When arriving in the Netherlands as a foreigner there are a few things that you’ll be quickly introduced to.

The first will most likely be the piercingly cold weather that eats at the fingertips. You’ll then come across the many canals and streams that intertwine throughout the country. However, you won’t go long without being presented with the iconic syrup-filled cookies known as the stroopwafel.

Whether these delicious treats are offered to you from a friend or your nose gravitates toward the aroma as you walk along the market, these freshly made warm snacks are impossible to ignore.

Thorben Buitink, a young stroopwafel baker in Groningen, returns to the market multiple times a week to sell his freshly made waffles.

Buitink was first introduced to the iconic snack seven years ago during

Buitink’s stroopwafel station in Groningen market

an internship for school. The environment and love for the food left such an impact on him that within a year he began making his own.

Over six years have passed since then and his passion has only grown along with his success as a baker.
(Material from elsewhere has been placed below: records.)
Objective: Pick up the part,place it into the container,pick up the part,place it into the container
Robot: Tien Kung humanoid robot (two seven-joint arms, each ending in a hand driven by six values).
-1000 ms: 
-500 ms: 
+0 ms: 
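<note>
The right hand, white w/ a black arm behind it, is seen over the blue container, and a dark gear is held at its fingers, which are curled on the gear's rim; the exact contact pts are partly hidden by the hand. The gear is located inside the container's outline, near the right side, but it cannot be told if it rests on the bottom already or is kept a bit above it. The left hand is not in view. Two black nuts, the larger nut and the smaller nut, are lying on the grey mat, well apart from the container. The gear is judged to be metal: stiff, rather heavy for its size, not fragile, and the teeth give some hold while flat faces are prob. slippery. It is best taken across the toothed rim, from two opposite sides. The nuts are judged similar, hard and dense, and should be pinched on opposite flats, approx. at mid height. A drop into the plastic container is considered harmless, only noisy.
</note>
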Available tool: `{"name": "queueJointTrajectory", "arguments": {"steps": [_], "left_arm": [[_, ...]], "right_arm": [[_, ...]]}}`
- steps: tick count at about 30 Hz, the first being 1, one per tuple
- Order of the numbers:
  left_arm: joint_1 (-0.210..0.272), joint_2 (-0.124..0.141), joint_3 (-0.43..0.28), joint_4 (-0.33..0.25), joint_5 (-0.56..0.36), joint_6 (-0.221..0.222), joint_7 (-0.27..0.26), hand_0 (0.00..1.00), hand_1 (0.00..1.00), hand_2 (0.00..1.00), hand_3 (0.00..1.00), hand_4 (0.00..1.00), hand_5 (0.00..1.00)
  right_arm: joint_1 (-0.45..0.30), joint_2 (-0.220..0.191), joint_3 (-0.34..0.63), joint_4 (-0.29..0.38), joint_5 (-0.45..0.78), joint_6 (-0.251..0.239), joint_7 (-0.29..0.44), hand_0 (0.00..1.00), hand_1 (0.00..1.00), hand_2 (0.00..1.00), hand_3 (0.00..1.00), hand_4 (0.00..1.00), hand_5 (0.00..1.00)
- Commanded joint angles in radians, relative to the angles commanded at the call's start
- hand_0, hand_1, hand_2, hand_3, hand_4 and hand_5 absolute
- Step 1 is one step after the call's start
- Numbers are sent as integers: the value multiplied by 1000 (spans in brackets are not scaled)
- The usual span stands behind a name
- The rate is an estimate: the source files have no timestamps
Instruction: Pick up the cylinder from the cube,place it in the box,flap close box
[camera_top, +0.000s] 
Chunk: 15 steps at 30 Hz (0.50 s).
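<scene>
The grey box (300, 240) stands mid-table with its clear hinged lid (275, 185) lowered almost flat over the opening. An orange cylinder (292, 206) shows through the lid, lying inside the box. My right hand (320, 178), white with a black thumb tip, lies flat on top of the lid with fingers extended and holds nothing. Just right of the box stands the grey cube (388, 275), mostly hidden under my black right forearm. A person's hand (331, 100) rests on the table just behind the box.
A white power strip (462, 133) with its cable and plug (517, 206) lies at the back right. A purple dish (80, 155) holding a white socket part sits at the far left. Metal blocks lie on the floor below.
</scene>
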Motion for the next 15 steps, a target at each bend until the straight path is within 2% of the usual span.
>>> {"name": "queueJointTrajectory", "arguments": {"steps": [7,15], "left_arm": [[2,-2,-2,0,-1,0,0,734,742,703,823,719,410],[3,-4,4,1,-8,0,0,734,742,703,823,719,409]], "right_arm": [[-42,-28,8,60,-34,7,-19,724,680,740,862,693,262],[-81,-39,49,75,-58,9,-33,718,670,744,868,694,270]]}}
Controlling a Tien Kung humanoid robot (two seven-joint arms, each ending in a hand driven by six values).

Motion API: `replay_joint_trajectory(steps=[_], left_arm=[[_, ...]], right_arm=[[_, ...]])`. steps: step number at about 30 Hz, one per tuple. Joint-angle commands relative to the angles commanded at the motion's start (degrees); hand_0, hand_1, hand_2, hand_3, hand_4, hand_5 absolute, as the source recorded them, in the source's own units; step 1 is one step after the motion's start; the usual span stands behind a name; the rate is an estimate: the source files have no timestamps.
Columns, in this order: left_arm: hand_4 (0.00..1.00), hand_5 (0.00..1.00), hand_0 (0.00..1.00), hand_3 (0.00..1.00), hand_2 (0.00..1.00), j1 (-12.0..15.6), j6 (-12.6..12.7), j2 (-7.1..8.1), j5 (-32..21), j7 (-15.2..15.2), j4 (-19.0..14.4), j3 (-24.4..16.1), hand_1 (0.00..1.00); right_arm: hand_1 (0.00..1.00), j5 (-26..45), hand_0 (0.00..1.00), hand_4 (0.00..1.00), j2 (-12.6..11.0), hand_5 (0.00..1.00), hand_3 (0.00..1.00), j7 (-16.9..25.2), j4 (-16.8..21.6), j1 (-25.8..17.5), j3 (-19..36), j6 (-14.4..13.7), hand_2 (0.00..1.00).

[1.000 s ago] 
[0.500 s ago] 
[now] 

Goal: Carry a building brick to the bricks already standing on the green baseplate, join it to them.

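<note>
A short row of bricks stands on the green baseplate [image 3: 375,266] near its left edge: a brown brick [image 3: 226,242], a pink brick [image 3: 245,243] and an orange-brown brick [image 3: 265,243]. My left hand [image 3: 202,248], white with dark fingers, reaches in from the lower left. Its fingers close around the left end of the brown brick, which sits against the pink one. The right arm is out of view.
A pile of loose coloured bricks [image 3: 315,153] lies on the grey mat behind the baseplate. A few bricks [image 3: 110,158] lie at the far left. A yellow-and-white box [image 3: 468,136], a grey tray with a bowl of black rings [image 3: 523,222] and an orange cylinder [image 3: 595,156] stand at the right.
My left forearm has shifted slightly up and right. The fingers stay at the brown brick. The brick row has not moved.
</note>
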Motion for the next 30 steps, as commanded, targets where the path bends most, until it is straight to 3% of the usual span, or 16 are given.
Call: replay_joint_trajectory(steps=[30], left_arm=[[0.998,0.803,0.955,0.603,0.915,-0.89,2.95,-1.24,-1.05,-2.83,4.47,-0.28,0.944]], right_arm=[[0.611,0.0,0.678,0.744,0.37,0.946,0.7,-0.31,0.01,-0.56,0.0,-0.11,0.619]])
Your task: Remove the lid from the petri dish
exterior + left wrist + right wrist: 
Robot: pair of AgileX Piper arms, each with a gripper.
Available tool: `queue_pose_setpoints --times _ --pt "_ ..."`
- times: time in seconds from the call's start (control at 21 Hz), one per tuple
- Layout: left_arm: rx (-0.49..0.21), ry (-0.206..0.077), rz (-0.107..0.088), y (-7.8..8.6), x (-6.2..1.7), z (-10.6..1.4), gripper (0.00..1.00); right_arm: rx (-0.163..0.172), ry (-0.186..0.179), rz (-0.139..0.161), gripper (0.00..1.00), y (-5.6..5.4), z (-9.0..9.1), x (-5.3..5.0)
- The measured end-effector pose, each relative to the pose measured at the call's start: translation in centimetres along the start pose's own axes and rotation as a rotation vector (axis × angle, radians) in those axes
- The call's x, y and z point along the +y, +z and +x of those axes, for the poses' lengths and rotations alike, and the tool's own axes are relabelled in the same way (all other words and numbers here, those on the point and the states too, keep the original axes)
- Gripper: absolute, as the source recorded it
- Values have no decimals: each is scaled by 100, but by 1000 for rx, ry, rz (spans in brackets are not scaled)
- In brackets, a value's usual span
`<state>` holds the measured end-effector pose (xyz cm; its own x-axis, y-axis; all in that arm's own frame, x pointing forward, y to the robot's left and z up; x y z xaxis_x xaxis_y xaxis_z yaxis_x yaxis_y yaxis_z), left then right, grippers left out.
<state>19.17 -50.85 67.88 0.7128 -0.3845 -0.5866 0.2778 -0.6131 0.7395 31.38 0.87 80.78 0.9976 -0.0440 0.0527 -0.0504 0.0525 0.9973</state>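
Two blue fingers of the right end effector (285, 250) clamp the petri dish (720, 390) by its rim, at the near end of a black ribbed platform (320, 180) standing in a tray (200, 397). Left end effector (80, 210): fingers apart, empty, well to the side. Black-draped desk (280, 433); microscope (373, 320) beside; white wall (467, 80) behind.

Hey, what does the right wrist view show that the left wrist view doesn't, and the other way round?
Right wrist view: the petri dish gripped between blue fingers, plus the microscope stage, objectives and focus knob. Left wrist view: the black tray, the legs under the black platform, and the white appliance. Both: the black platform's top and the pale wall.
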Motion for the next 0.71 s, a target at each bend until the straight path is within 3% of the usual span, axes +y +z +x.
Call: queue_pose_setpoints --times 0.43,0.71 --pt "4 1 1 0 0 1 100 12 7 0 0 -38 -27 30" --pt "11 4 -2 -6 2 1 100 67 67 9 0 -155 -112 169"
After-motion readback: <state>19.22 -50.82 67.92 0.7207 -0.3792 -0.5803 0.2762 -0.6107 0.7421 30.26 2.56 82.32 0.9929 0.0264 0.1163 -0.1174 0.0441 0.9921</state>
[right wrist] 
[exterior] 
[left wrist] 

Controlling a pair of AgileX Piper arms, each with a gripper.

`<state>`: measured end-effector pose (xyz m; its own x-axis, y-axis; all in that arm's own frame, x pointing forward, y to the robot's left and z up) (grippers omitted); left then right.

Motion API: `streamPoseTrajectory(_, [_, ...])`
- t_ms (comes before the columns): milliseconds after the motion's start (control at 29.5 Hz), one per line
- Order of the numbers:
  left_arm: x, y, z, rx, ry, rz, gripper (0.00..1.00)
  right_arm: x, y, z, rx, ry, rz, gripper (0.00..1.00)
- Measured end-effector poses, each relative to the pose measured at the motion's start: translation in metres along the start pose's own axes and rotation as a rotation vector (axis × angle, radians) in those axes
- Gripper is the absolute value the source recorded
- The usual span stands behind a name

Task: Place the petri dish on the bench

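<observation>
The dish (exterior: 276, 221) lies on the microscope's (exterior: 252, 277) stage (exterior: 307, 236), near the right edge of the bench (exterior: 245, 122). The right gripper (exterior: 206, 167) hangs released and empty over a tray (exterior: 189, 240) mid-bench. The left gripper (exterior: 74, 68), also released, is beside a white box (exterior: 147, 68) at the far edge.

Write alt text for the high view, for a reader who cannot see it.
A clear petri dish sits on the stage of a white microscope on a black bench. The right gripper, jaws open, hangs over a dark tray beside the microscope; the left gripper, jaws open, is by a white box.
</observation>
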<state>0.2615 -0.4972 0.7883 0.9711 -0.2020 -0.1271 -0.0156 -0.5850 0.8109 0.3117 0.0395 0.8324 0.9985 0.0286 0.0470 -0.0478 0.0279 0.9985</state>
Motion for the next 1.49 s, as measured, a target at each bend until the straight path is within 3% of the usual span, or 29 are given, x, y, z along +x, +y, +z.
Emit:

Although his preference over summer weather than winter chills is apparent, he is aware of the effect he has left with others.

“People who don’t come from Holland come here and they take a lot home,” said Buitink. “A lot of outsiders like them, it’s amazing.”

Stroopwafels were introduced to the Netherlands in the city of Gouda, just south of Amsterdam, during the late 18th century to early 19th century by what residence describe as a “humble baker.” Though reports of waffles were baked since the 7th century with a waffle baker guild following in the 13th century.

Leftover breadcrumbs were used to create these carb-filled delicacies with a waffle iron compressing them together. This mould found to be too fragile and crumbled with the slightest pressure.

That is when the caramel-like syrup (stroop) was introduced in 1840 to perfect the nationwide phenomenon.

Over 100 stroopwafel bakers were isolated within Gouda until 1870 when the sandwich filtered in markets outside of the city.

Factories rose to distribution by 1960 with 17 factories being placed in Gouda alone, four of which still stand.

It is reported that over 22 million packs of stroopwafels are sold each year and the number continues to climb.

It even seems that stroopwafels may not be as exclusive going forward.

The worldwide market leader in stroopwafels, Daelmans, plans to share the Netherlands’ specialty with the rest of the world in the near future.